Species of mushroom found in Europe and North America

Chalciporus piperatus, commonly known as the peppery bolete, is a species of fungus in the family Boletaceae. Described by Pierre Bulliard in 1790 as Boletus piperatus, it is only distantly related to other members of the genus Boletus and was reclassified as Chalciporus piperatus by Frédéric Bataille in 1908. The genus Chalciporus was an early branching lineage in the Boletaceae and appears to be related to boletes with parasitic properties.

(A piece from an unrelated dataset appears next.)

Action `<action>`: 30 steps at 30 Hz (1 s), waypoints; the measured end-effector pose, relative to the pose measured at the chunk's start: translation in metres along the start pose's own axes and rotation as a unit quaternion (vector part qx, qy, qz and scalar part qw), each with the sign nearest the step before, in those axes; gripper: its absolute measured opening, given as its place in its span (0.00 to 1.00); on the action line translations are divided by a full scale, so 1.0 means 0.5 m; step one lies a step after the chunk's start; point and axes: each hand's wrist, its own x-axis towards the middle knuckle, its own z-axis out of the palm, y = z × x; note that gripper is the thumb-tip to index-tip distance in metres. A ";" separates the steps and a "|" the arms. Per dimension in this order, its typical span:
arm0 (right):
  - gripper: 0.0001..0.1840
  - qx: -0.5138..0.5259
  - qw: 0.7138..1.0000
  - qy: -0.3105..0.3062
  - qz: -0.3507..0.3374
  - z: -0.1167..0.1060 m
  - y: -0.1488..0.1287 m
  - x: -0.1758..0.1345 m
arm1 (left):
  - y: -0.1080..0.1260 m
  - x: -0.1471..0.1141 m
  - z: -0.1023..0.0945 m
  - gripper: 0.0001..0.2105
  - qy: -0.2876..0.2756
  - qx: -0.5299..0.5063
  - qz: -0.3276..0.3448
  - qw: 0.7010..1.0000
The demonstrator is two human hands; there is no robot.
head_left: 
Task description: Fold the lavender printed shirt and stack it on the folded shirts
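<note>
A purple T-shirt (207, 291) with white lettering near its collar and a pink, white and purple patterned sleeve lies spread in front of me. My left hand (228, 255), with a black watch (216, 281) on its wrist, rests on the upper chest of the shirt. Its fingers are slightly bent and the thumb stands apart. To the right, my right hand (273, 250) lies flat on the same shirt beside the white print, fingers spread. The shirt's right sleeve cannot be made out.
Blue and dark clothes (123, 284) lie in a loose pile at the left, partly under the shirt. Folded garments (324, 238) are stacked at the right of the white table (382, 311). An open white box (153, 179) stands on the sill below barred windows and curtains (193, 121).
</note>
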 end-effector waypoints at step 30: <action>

A small bolete, the fruit body has a 1.6–9 cm orange-fawn cap with small cinnamon to brown pores underneath. The stipe is 4–9.5 cm long and 0.6–1.2 cm. The flesh has a very peppery taste. The rare variety hypochryseus, found only in Europe, has yellow pores and tubes. The species is found in mixed woodland in Europe and North America. It has been recorded under introduced trees in Brazil, and has become naturalised in Tasmania and spread under native Nothofagus cunninghamii trees. Previously thought to be ectomycorrhizal (a symbiotic relationship that occurs between a fungus and the roots of various plant species), C. piperatus is now suspected of being parasitic on Amanita muscaria.

==Taxonomy==
French mycologist Pierre Bulliard described the species as Boletus piperatus in 1790. In its taxonomic history, it has been transferred to the genera Leccinum (Samuel Frederick Gray, 1821), Viscipellis (Lucien Quélet, 1886), Ixocomus (Quélet, 1888), Suillus (Otto Kuntze, 1898), and Ceriomyces (William Alphonso Murrill, 1909). It was reclassified and given its current binomial name in 1908 by Frédéric Bataille when he made it the type species of the newly circumscribed genus Chalciporus. The species name piperatus means "peppery" in Latin. It is commonly known as the "peppery bolete".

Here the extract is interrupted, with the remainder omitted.